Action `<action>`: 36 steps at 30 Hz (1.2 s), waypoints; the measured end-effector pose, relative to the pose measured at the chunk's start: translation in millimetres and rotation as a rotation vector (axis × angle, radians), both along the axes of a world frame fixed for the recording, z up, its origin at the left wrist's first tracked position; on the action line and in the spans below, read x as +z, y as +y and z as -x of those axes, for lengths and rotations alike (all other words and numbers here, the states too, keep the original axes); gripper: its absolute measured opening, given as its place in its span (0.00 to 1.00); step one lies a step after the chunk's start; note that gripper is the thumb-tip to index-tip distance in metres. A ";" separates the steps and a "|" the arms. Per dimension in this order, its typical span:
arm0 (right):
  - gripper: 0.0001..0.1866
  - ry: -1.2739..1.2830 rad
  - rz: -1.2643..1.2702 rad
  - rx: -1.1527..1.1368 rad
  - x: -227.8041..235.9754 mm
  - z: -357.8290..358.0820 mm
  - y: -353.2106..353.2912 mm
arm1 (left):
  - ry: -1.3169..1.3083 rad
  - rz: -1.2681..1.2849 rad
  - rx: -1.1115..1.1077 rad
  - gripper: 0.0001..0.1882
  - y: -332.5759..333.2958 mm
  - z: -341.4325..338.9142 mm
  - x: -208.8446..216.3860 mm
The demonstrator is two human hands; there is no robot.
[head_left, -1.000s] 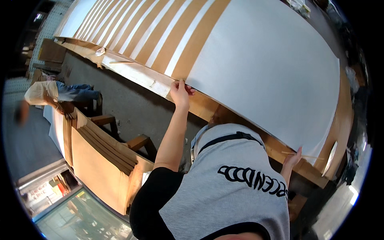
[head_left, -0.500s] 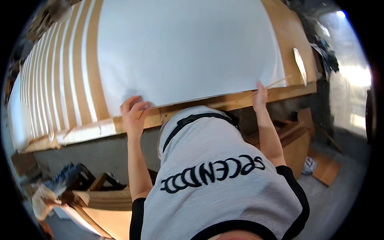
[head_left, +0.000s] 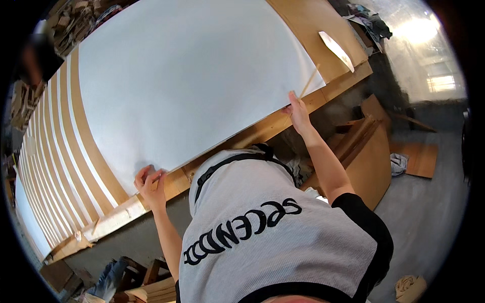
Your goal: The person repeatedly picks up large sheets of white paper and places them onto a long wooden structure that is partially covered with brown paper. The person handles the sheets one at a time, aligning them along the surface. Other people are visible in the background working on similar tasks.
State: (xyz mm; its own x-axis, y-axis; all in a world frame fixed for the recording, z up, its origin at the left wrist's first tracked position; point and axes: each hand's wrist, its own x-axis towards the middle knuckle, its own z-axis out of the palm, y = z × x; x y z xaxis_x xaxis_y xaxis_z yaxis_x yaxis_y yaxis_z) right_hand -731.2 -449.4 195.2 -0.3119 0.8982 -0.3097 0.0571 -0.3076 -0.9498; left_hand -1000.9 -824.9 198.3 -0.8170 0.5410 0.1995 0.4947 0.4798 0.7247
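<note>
A large smooth white sheet (head_left: 192,76) lies over brown board on the workbench. My left hand (head_left: 150,188) is at its near left corner, with curled fingers on the edge; exactly how they grip is partly hidden. Farther right, my right hand (head_left: 298,115) is closed at the same near edge. A thin pale wooden stick (head_left: 309,82) slants up and away from its fingers, over the sheet's right corner. Left of the sheet, several narrow white strips (head_left: 76,134) lie side by side with brown board showing between them.
The bench's wooden front rail (head_left: 265,128) runs just before my body. A pointed white piece (head_left: 336,50) rests on bare brown board at the right. Beneath the bench stand brown boards (head_left: 371,161); a flat brown panel (head_left: 415,159) lies on the grey floor. Scraps (head_left: 76,22) are piled beyond the bench.
The view has turned, so the bench now slants down to the left. Both hands remain at the sheet's near edge. My left fingers are more curled, and the stick points more steeply upward.
</note>
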 end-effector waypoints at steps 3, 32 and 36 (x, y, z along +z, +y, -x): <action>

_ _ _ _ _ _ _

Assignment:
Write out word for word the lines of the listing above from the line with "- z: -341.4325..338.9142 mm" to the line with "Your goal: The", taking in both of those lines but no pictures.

Exercise result:
  - z: -341.4325..338.9142 mm
  - x: -208.8446..216.3860 mm
The demonstrator is two human hands; there is no robot.
[head_left, -1.000s] 
[head_left, -0.500s] 
[head_left, +0.000s] 
Your goal: The person repeatedly picks up large sheets of white paper and places them onto a long wooden structure that is partially covered with brown paper. The person handles the sheets one at a time, aligning them along the surface. Other people are visible in the background working on similar tasks.

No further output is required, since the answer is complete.